LIBERO Evaluation

LIBERO is a tabletop robotic manipulation benchmark with 4 task suites (Spatial, Object, Goal, Long Horizon), totaling 40 tasks. It tests VLA models on spatial understanding, object recognition, goal reasoning, and long-horizon manipulation using a Franka robotic arm.

This document provides instructions for reproducing our experimental results with LIBERO. The evaluation process consists of two main parts:

Setting up the LIBERO environment and dependencies.
Running the evaluation by launching services in both starVLA and LIBERO environments.

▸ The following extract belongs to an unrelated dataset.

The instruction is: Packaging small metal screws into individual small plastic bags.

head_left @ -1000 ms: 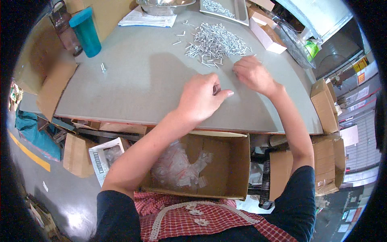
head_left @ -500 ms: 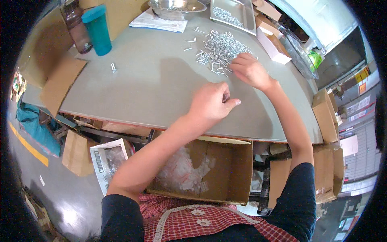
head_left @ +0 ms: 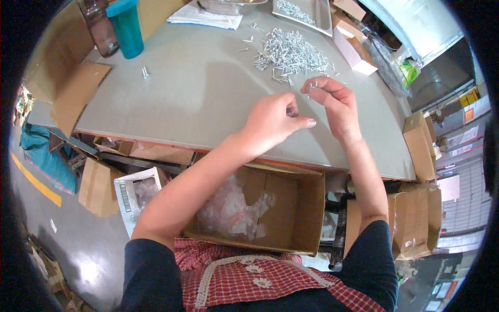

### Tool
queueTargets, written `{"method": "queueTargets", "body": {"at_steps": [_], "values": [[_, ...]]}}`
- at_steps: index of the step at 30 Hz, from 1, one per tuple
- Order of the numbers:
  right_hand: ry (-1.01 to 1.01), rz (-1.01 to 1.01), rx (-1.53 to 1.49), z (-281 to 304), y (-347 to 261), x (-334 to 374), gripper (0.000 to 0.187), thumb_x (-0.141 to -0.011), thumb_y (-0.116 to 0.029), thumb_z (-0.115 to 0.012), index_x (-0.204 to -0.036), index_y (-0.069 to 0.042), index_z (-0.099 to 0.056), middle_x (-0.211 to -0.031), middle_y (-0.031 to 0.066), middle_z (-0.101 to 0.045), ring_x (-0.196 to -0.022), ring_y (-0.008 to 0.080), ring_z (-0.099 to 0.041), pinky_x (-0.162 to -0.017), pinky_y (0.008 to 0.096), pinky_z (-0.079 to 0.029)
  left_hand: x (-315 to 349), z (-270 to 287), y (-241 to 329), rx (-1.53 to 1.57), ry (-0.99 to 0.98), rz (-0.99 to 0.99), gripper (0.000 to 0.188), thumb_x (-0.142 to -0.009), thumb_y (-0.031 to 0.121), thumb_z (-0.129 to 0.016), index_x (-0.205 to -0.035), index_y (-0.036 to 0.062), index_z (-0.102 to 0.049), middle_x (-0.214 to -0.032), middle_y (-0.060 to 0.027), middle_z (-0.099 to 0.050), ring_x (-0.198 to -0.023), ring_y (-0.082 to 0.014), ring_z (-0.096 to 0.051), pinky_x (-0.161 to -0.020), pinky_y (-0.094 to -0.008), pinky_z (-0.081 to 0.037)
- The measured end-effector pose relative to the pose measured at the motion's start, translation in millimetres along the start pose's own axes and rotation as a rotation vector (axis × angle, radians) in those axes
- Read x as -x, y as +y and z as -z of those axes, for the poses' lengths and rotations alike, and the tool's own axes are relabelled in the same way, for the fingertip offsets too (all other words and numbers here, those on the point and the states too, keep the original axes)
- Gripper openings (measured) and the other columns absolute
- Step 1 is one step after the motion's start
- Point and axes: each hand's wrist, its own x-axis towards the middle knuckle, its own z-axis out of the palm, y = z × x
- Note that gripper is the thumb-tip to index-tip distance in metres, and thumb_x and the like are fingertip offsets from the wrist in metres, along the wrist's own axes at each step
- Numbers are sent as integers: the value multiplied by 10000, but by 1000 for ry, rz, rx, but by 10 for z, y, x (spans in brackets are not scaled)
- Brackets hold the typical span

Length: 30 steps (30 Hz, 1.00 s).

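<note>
A heap of small silvery screws (head_left: 292, 54) lies on the grey tabletop (head_left: 197, 112), with a few strays around it. Just on the near side of the heap, my right hand (head_left: 337, 106) pinches some screws (head_left: 311, 89) between thumb and fingers. My left hand (head_left: 273, 122) hovers to its left over the table, its fingers curled in and the thumb pointing right. Whatever those curled fingers may hold is hidden. Two screws (head_left: 145, 73) rest apart at the left of the table.
Below the table edge, an open cardboard box (head_left: 299, 216) contains clear plastic bags (head_left: 226, 208). A teal-lidded cup (head_left: 127, 31) and a brown bottle (head_left: 99, 26) stand far left. Behind the heap are a metal tray (head_left: 325, 23) of screws, papers (head_left: 205, 18) and a metal bowl (head_left: 234, 6).
My right hand has drawn back from the heap and turned, now showing screws in its fingertips. My left hand has barely moved. The whole view has shifted slightly.
</note>
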Motion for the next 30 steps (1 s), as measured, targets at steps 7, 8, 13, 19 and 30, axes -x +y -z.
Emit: {"method": "queueTargets", "body": {"at_steps": [7,8,13,19,30], "values": [[-121,144,-101,-272,-61,179,190,-880,-34,-697,-1068,-34,-719,-1299,127,-627,-1248,212,-543,-1060,373,-426,7,-27,56,218,-81,-37,359,-789,293,-871,-839,9,-657,-721,-26,-648,-685,-94,-573,-628,-312,-486],[-137,106,-68,-283,-65,187,204,-874,-35,-702,-1077,-37,-722,-1303,119,-630,-1264,221,-533,-1085,383,-407,6,-32,50,216,-84,-38,359,-789,293,-871,-839,9,-657,-721,-26,-648,-685,-94,-573,-628,-312,-486],[-118,198,43,-161,-249,228,241,-847,-29,-713,-1086,-51,-728,-1322,114,-634,-1299,247,-517,-1125,414,-366,9,91,213,30,-228,109,353,-777,238,-881,-964,0,-699,-830,-6,-687,-806,-81,-592,-718,-284,-502],[-238,532,697,-97,-414,203,170,-867,-30,-695,-1036,-39,-704,-1254,118,-667,-1264,261,-546,-1090,422,-395,50,63,144,239,-230,-22,344,-820,267,-853,-1009,25,-699,-880,-2,-677,-831,-81,-581,-749,-280,-495],[24,-6,375,-131,-505,801,142,-944,-67,-672,-1066,-5,-636,-832,75,-708,-795,124,-692,-702,278,-545,161,-12,145,442,-154,-14,126,-914,156,-694,-935,32,-687,-872,-7,-676,-777,-74,-597,-665,-256,-467]]}}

We have verified that this workflow runs successfully on both NVIDIA A100 and RTX 4090 GPUs.

LIBERO Evaluation

0. Download Checkpoints

We provide a collection of pretrained checkpoints on Hugging Face to make community evaluation easier: 🤗 StarVLA/bench-libero. Their corresponding results on LIBERO are summarized in the table below.

Experimental Results

Model	Steps	Epochs	Spatial	Object	Goal	Long	Avg
$\pi_0$+FAST	-	-	96.4	96.8	88.6	60.2	85.5
OpenVLA-OFT	175K	223	97.6	98.4	97.9	94.5	97.1
$\pi_0$	-	-	96.8	98.8	95.8	85.2	94.1
GR00T-N1.5	20K	203	92.0	92.0	86.0	76.0	86.5
Qwen2.5-VL-FAST	30K	9.54	97.3	97.2	96.1	90.2	95.2
Qwen2.5-VL-OFT	30K	9.54	97.4	98.0	96.8	92.0	96.1
Qwen2.5-VL-GR00T	30K	9.54	97.8	98.2	94.6	90.8	95.4
Qwen3-VL-FAST	30K	9.54	97.3	97.4	96.3	90.6	95.4
Qwen3-VL-OFT	30K	9.54	97.8	98.6	96.2	93.8	96.6
Qwen3-VL-GR00T	30K	9.54	97.8	98.8	97.4	92.0	96.5

We train one policy for all 4 suites. All scores are averaged over 500 trials for each task suite (10 tasks × 50 episodes).

1. Environment Setup

To set up the environment, please first follow the official LIBERO repository to install the base LIBERO environment.

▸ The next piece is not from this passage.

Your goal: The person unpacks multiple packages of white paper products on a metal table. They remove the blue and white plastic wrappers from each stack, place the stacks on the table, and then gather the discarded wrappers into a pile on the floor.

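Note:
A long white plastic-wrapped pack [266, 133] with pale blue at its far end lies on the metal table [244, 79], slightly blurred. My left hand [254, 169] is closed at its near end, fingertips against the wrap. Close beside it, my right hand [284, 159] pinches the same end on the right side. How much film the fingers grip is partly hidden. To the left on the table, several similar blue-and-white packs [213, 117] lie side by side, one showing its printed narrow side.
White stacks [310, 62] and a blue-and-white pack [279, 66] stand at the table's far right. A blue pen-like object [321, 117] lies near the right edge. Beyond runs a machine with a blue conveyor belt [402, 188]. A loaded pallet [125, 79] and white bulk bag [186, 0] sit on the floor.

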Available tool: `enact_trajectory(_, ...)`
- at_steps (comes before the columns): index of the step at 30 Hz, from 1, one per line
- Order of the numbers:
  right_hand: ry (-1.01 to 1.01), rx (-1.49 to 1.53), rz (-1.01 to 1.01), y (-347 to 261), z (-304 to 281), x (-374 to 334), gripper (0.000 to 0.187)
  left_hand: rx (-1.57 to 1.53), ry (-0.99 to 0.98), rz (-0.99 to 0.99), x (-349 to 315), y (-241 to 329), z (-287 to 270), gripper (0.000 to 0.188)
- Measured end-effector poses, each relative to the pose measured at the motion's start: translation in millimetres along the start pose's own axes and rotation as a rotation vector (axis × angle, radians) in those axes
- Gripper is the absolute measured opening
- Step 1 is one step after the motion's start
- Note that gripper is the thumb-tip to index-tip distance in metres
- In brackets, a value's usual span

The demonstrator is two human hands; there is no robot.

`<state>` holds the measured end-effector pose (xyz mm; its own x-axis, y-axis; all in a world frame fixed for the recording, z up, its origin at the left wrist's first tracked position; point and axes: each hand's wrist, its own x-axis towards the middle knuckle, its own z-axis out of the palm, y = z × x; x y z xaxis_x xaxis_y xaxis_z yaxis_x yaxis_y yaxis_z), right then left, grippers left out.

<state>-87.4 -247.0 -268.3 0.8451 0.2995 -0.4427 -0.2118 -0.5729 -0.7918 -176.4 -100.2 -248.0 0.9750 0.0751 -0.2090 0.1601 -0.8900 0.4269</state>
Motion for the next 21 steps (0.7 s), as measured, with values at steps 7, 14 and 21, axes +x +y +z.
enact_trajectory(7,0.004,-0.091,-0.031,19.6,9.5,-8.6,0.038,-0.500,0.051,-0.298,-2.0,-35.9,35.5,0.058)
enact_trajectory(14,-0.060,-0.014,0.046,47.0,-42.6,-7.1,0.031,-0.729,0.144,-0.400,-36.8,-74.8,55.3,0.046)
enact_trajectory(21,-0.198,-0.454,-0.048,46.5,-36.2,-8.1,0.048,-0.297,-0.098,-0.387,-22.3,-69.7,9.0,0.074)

⚠️ Common issue: LIBERO defaults to Python 3.8, but the syntax updates between 3.8 and 3.10 are substantial. We verified that using Python 3.10 avoids many issues.

Afterwards, inside the LIBERO environment, install the following dependencies:

pip install tyro matplotlib mediapy websockets msgpack
pip install numpy==1.24.4  # Downgrade numpy for compatibility with the simulation environment

2. Evaluation Workflow

Run the evaluation from the starVLA repository root using two separate terminals, one for each environment.

starVLA environment: runs the inference server.
LIBERO environment: runs the simulation.

Step 1. Start the server (starVLA environment)

In the first terminal, activate the starVLA conda environment and run:

bash examples/LIBERO/eval_files/run_policy_server.sh

⚠️ Note: Please ensure that you specify the correct checkpoint path in examples/LIBERO/eval_files/run_policy_server.sh

Step 2. Start the simulation (LIBERO environment)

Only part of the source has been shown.